Watching the election results come in, it became clear that Trump’s unique mix of no-holds-barred rhetoric, caustic criticism of his opponent, and pledge to restore American “greatness” had again proven a winning formula. The next morning, when my daughter woke to the news of Trump’s victory, the disappointment hit hard. Then nine years old, she couldn’t articulate the difference between Republicans and Democrats, but she’d had her heart set on seeing a woman in the Oval Office.

As large parts of the country celebrated the election result and others fretted over what a second Trump presidency might bring, we settled into daily life, learning how to navigate the subway, embarking on the quest for decent coffee, and getting the kids settled into their new school.

Adapting to New York Life

On their first day at school, another mom greeted me with a hug, exclaiming, “Welcome to the center of the universe!” before laughingly warning me to expect rubbish-strewn streets and the smell of weed on the short walk to school in Greenwich Village. I’d soon learn she was right.

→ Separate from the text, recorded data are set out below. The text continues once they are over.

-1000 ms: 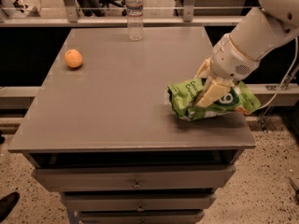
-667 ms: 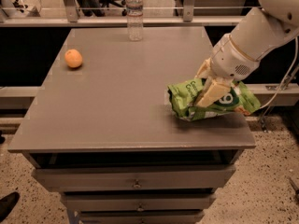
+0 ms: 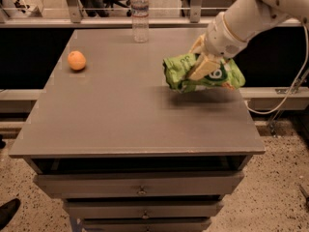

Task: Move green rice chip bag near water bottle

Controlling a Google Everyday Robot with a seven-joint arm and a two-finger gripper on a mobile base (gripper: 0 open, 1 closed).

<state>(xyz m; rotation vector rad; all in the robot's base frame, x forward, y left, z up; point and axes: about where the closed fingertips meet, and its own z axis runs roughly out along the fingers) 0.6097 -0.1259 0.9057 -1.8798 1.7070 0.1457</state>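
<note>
The green rice chip bag (image 3: 183, 74) is crinkled and bright green, held in the air above the right side of the grey table (image 3: 120, 110), with its shadow on the tabletop below. My gripper (image 3: 202, 64) is shut on the bag from above, with one cream finger across its front. The water bottle (image 3: 140, 13) stands upright at the far edge of the table, left of and beyond the bag.
An orange (image 3: 77, 60) lies near the table's left edge. The table has drawers (image 3: 140, 187) at the front. A white cable (image 3: 289, 88) hangs at the right. Chair legs and railing posts stand behind the table.
The bag was resting on the table's right side; now my gripper has lifted it off the surface and carried it slightly towards the far side.
</note>
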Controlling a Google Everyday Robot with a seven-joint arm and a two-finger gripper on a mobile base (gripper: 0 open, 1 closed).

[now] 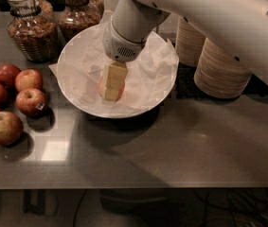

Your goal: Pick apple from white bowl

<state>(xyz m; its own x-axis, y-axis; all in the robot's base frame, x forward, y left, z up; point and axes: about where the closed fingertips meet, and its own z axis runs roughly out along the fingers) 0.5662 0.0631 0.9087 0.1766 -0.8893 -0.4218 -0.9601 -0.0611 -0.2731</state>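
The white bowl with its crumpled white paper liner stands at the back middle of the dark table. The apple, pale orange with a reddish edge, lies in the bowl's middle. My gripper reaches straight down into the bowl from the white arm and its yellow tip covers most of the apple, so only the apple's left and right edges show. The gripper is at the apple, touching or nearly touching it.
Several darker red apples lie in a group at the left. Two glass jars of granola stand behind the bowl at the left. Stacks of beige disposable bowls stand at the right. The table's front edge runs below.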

Having come from Australian schools, with their leafy playgrounds and sports fields, it took some time for the kids to adjust to New York City life. But they got used to climbing the five flights of stairs to their classrooms every morning and learned to recite the pledge of allegiance to the US flag alongside their new classmates. At lunchtime, the teachers would block off the narrow street in front of the school, and the kids would play American football on the asphalt, their soft ball bouncing off the parked cars.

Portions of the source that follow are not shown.